Exercise directions: Could you give the data below again exactly, apart from the pictures?

Data provided:
================================
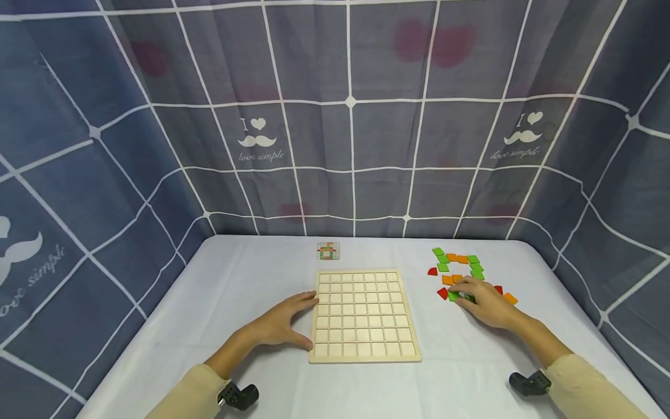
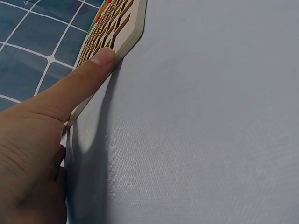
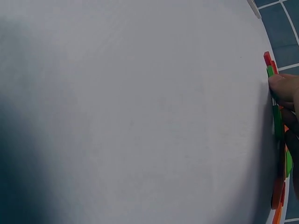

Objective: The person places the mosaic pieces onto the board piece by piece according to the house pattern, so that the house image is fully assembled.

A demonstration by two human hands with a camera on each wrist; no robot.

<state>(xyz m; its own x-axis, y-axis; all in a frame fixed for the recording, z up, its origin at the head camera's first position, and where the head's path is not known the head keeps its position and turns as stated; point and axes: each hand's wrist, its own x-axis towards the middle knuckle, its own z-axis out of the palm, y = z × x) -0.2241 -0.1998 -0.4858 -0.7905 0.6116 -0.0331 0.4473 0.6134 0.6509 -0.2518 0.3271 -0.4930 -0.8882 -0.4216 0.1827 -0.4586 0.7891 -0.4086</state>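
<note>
A wooden grid board (image 1: 364, 357) with rows of square recesses lies on the white cloth. My left hand (image 1: 282, 320) is spread along its left edge, fingertips at the upper part and thumb near the lower corner. In the left wrist view, the thumb (image 2: 79, 84) rests on the board's rim (image 2: 133, 35). To the right, my right hand (image 1: 487, 301) reaches down among the coloured tiles, thumb and finger pinching a green tile (image 1: 452, 296). A red piece (image 1: 442, 293) lies just left of it. The right wrist view shows the thumb against a green tile (image 3: 270, 71).
Beyond the board lies a small pattern card (image 1: 328, 251). Several green tiles (image 1: 473, 259), orange tiles (image 1: 463, 259) and a red rounded piece (image 1: 432, 272) are spread at the right. An orange tile (image 1: 510, 298) lies beside the right hand. A grid-patterned curtain (image 1: 324, 134) surrounds the table.
</note>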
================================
Final answer:
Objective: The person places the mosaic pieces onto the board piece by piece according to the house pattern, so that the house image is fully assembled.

A demonstration by two human hands with a camera on each wrist; no robot.

<state>(xyz m; its own x-axis, y-axis; all in a frame fixed for the recording, z up, its origin at the head camera's first position, and where the head's path is not known the head keeps its position and turns as stated; point and axes: each hand's wrist, its own x-axis towards the middle knuckle, its own z-axis out of the palm, y = z × x) -0.2241 -0.1998 -0.4858 -0.7905 0.6116 -0.0331 0.4473 0.6134 0.6509 -0.2518 0.3271 -0.4930 -0.8882 -0.4216 0.1827 -0.4586 0.7891 -0.4086</state>
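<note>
A wooden grid board (image 1: 364, 357) with rows of square recesses lies on the white cloth. My left hand (image 1: 282, 320) is spread along its left edge, fingertips at the upper part and thumb near the lower corner. In the left wrist view, the thumb (image 2: 79, 84) rests on the board's rim (image 2: 133, 35). To the right, my right hand (image 1: 487, 301) reaches down among the coloured tiles, thumb and finger pinching a green tile (image 1: 452, 296). A red piece (image 1: 442, 293) lies just left of it. The right wrist view shows the thumb against a green tile (image 3: 270, 71).
Beyond the board lies a small pattern card (image 1: 328, 251). Several green tiles (image 1: 473, 259), orange tiles (image 1: 463, 259) and a red rounded piece (image 1: 432, 272) are spread at the right. An orange tile (image 1: 510, 298) lies beside the right hand. A grid-patterned curtain (image 1: 324, 134) surrounds the table.
</note>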

The response to the exercise has been completed.